Today, though, I have to look medical orthodoxy in the eye and believe its depressing conclusions: I won't get any better from here. I think that's not true, but I am aiming to give orthodoxy the finger by continuing to improve, and in the meanwhile it's better not to be deluded (as they might think). So, reality check update.

Mental
As I will repeat to anyone that will listen, there is no sign of cognitive impairment. I think there is some damage, though, but I was smart enough before the damage that it's not measurable afterwards. It isn't major, but I am just not as sharp as I was. Maybe that's just because my brain is busy. Depression has been more significant since the stroke. It's hard to see a future being this crocked. It will be somewhat easier if the SSDI is approved because then I can make getting better a full-time occupation.

Facial
The palsy is slowly lifting, but the left corner of my mouth remains stubbornly inert, which means lopsided smiling and I have to be careful laughing and eating. I suspect some friends try to make me laugh when my mouth is full, but I'm OK with that. Bastards. I can just barely close my left eye, at night my eyes roll up a bit to get darkness.

Visual
This is the worst area, with least improvement. Specialists think there will be none. I believe my double vision is getting better, but it is glacially slow, and I still have double vision. I also have One and a Half Syndrome, and that may never go away, especially the nystagmus in the right eye. Harder to see from the outside, but pretty obvious to me is the oscillopsia, which is best illustrated in my post on how the world looks to me. It still looks like that.

Balance
I wobble and stagger, and occasionally fall down. I wrote about falling outside, which was the first time I went arse over tit outside in New York City, but a couple of weeks ago I fell in my own apartment, and every day I stop myself falling through conscious acts. I sway forwards and back without any apparent rhyme or reason when I don't have anything anchored (a hand or my ever-present stick). Honestly I can't tell if my fundamental ataxia has improved or as I suspect, my ability to handle it..

Tremor
The dysmetria continues in my right side. You should see me try to pick up dice. Or a pencil. It's pretty funny. Except that it isn't; I still can't carry fluids in my right hand without spilling them, eating is an adventure, cooking is a challenge, and folding clothes is a punishment worthy of the ancient Greeks.

Weakness
There's no doubt that I've got stronger. When I did the standard neurological test of squeezing pairs of my doctor's fingers, my grip is pretty strong. But the test is useless at determining how strong I was before, particularly relative to the left side. That's where much of my problem lies with strength, that, the tremor and the fact that stabilization muscles have got weaker.
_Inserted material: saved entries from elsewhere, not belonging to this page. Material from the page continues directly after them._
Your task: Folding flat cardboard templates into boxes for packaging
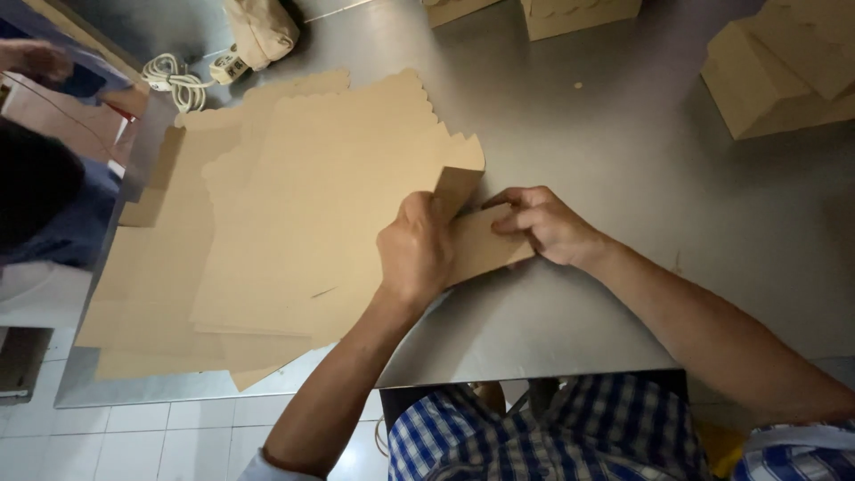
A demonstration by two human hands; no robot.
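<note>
Here, nearest: left hand [414,254] clenched on a flat brown cardboard blank [481,240], thumb at its raised flap [456,189]; right hand [545,223] just beside it, fingers pressing the same blank flat on the steel table [623,294]. Left of the grip: a stack of cardboard sheets [267,232], scalloped along the far edge, overhanging the table's near rim. Beyond the stack: a coiled white cord [174,80] and a tan bag [263,31]. Far right of the grip: folded cardboard boxes [775,80], contents not visible. Below: white tiled floor [134,436]. Far left: another person's hand [36,61].
</note>
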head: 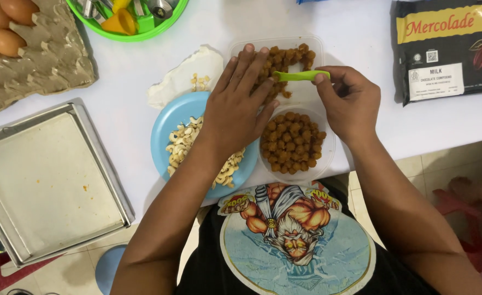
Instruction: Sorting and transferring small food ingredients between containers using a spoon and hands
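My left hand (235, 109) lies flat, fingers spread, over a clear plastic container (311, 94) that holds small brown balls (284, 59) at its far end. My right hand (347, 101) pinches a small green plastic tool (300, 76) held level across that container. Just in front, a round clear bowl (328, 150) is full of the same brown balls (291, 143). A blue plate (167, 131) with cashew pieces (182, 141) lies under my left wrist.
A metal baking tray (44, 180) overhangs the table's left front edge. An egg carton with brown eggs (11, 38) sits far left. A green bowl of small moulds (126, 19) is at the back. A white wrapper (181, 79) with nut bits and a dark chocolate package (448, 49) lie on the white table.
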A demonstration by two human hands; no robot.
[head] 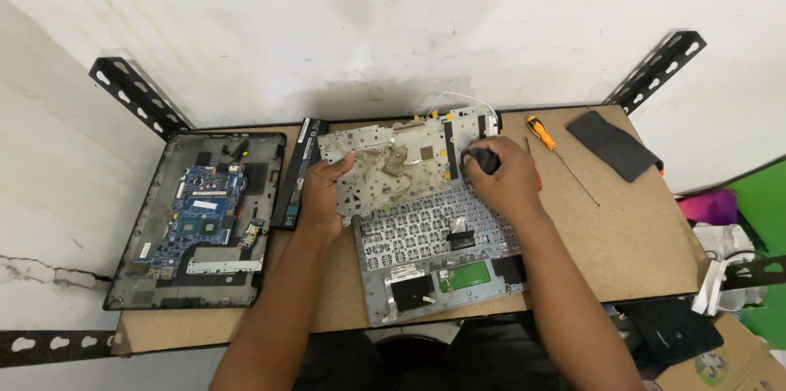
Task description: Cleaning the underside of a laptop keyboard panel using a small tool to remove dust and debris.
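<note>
Where the bench [622, 235] meets the white wall, a laptop palmrest [442, 264] lies face down near the front edge; all places below are given from it.

Metal plate [393, 163]: stained, perforated, tilted up off the far half of the palmrest, covering its upper keyboard area.

Left hand [326, 190]: at the plate's left edge, fingers closed round that edge, holding the plate raised.

Right hand [506, 178]: over the palmrest's far right corner, fingers curled shut on a small black tool [486, 162] whose kind I cannot tell, pressed against the plate's right end.

Keyboard underside [426, 231]: exposed below the plate, with a black ribbon connector at centre.

Green board [464, 276]: small, set in the palmrest's near part, flanked by black patches.

Battery [296, 174]: long, black, just left of the palmrest, beside the left hand.

Base [201, 219]: dark laptop shell with blue motherboard, farther left, beyond the battery.

Screwdriver [557, 153]: orange handle, right of the palmrest, lying apart from the right hand.

Cloth [614, 144]: dark grey, farther right, near the bench's far corner.
</note>
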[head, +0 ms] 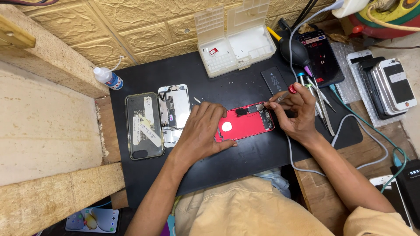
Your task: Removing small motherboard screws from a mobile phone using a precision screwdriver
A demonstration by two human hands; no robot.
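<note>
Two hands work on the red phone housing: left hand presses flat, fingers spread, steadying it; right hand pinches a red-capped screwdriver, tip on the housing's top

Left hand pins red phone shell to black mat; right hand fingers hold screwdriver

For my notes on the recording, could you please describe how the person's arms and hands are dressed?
Both hands, the left hand and the right hand, are bare: no gloves, rings or watch show. The forearms are uncovered too. A tan short sleeve shows at the right upper arm, matching the tan garment over the lap.
</note>
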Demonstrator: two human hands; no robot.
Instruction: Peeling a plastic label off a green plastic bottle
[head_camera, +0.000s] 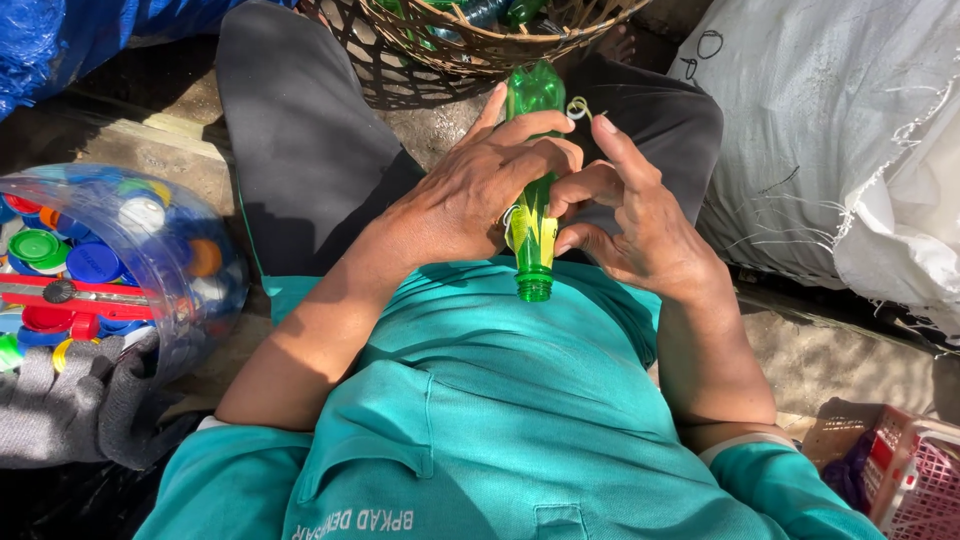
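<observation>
The person sits with a green plastic bottle (533, 210) held over the lap, its open neck pointing near, toward the teal shirt (520, 400), and its base pointing far, toward a woven basket (470, 45). The left hand (470, 195) is closed around the middle of the bottle, fingers wrapped over the top of it. The right hand (625, 220) grips the bottle from the right side, its fingers curled onto the yellow label (530, 235), the index finger raised. A small pale plastic ring (578, 106) sits just beside that fingertip. To the left stands a clear tub (200, 300) full of coloured bottle caps (90, 260), with a red utility knife (80, 295) lying across them. A white woven sack (830, 130) fills the right side.
</observation>
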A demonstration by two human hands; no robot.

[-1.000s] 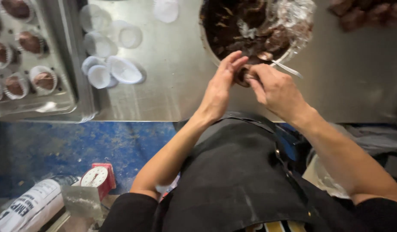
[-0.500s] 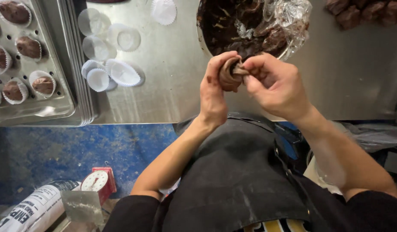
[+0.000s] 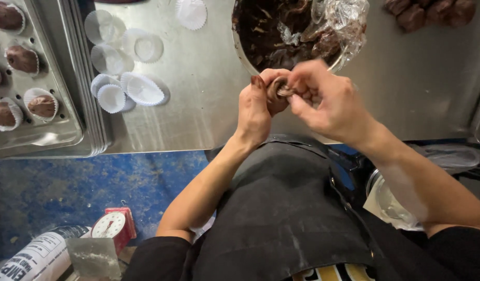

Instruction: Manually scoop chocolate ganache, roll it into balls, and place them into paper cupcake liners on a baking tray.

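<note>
A lump (image 3: 278, 89) of brown dough is held pinched between left hand (image 3: 255, 112) and right hand (image 3: 328, 99), just below the bowl (image 3: 261, 36); shaping appears in hand, and a paper cup (image 3: 141, 89) seems needed next

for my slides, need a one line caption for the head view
Left hand and right hand shape a chocolate dough lump above a steel table.
</note>
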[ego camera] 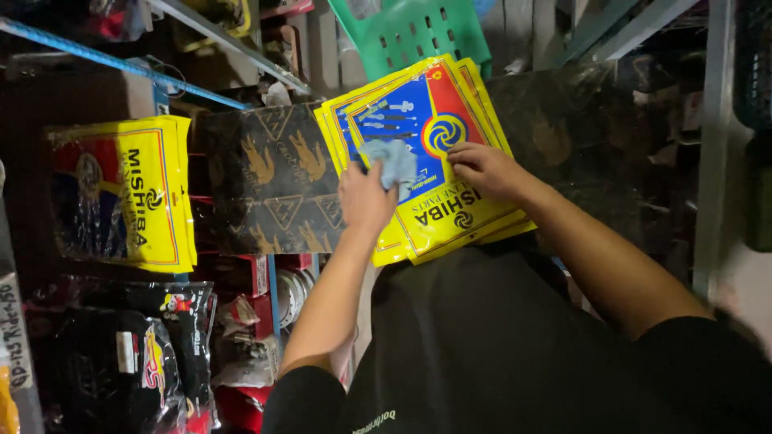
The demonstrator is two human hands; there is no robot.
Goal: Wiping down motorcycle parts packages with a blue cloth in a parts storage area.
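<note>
Yellow-and-blue flat packets point(434, 153), stacked on dark cartons point(273, 181), run long-axis from 11 to 5 o'clock. Left hand point(366, 201) grips a pale cloth point(390, 161) on the top packet; right hand point(482, 169), at 3 o'clock of it, presses fingers flat, holding nothing.

To your left a yellow packet point(129, 193) hangs on the rack, well apart from the stack. Between them sits a dark box with gold bird prints point(269, 181). Above you: a green plastic basket point(406, 32) and a blue rail point(121, 68). Lower left: black glossy packets point(137, 354). A grey metal upright point(712, 145) stands to your right.
</note>
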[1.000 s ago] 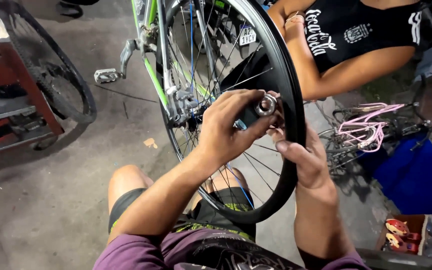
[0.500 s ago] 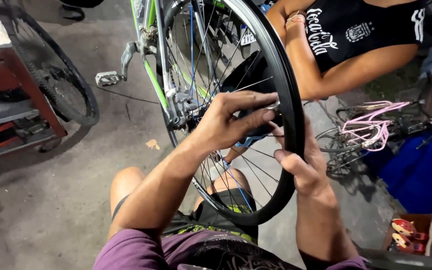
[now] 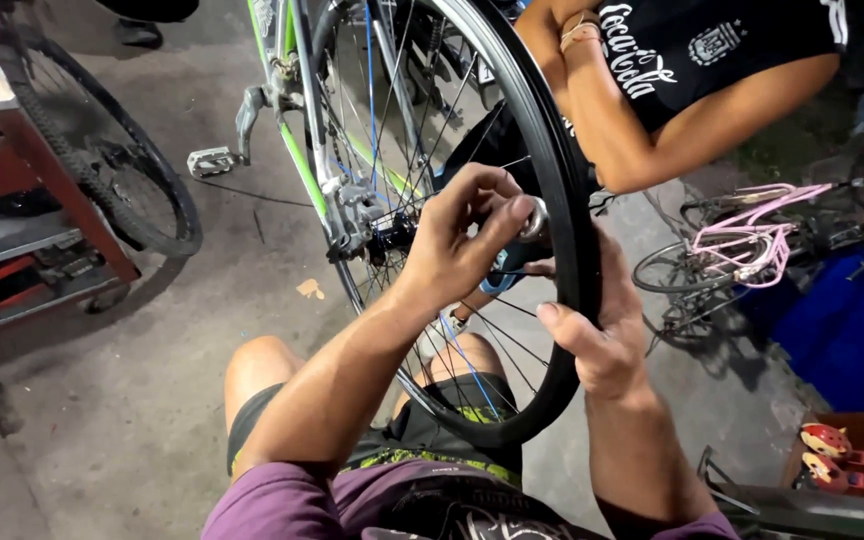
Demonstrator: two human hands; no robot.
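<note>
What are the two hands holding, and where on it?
The right hand grips the black bicycle wheel by its rim. The left hand pinches a small silver part at the hub between its fingers.

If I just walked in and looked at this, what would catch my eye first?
Most likely the big black wheel in the middle, with the left hand pinching a small metal part at its hub and the right hand gripping the rim. Behind it stands a green bike frame, and a pink bike lies at right.
</note>
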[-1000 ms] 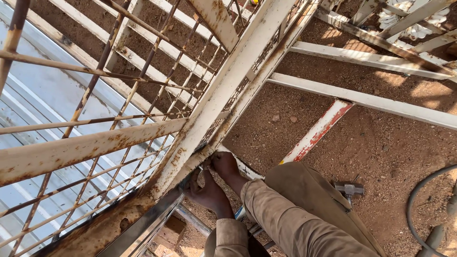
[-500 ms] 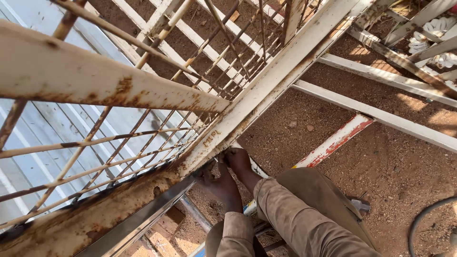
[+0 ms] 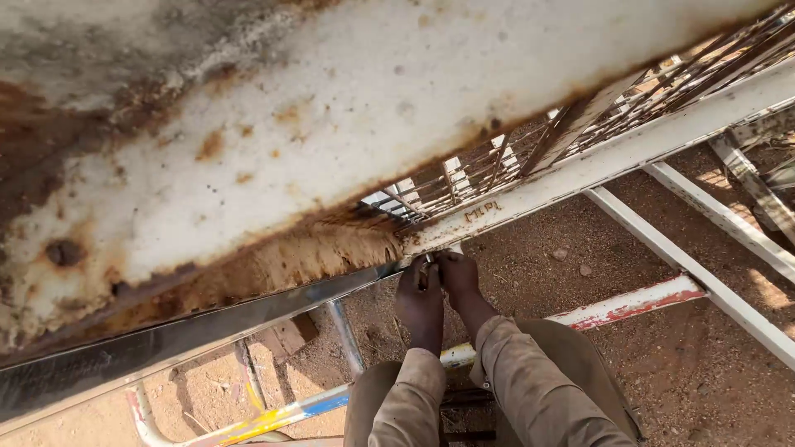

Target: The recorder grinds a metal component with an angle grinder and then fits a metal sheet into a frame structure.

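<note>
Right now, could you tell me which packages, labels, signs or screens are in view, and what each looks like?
No packages, labels, signs or screens.
Only a small scratched marking on the white rusty bar, just above the left hand and right hand.

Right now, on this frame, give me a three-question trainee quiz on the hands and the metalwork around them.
1. True or false: both hands meet at one spot under the rusty white frame bar.
2. What lies on the sandy ground just right of the forearms? A) a red-and-white painted bar B) a coil of rope C) a bucket
3. Fill in: the big beam across the top of the view is white paint blotched with ____.

Key:
1. True: the left hand and right hand are pressed together where the frame bar joins the dark steel bar; what they pinch is too small to tell.
2. A: the red-and-white bar.
3. Rust.
</note>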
So, that's the month's round-up of woes. It doesn't cover where I think I've improved, and nothing really explains how tiny the incremental improvements are. But I don't recommend having a stroke to find out. I'm about to set off for this assessment; I will probably be very early, but I'm still pretty bad at estimating travel times, so I hope the waiting room is nice.

Tuesday, April 9, 2013

Anxious waiting

Silence has reigned while I wait anxiously first for a date, now for the appointment itself for my disability insurance assessment. Again I'm faced with the spectre of everything I can't do, only this time I have to hope that the extent of the damage is clear.

It worries me that the system seems geared towards people who've lost limbs in a combine harvester, fingers in an industrial press, or some other gory spectacle. My own rather mundane brain damage, and ever-increasing appearance of being my old self belies the difficulties I still have.

I find myself wondering if I could be trying harder, or better to return to being productive. The truth is that I can't think of of any job I have done where I would be hired now, or even capable of the work I used to do. It's pretty crushing being so useless and even more so that I have to be demonstrably useless next Thursday, 18 months to the day since I had the stroke.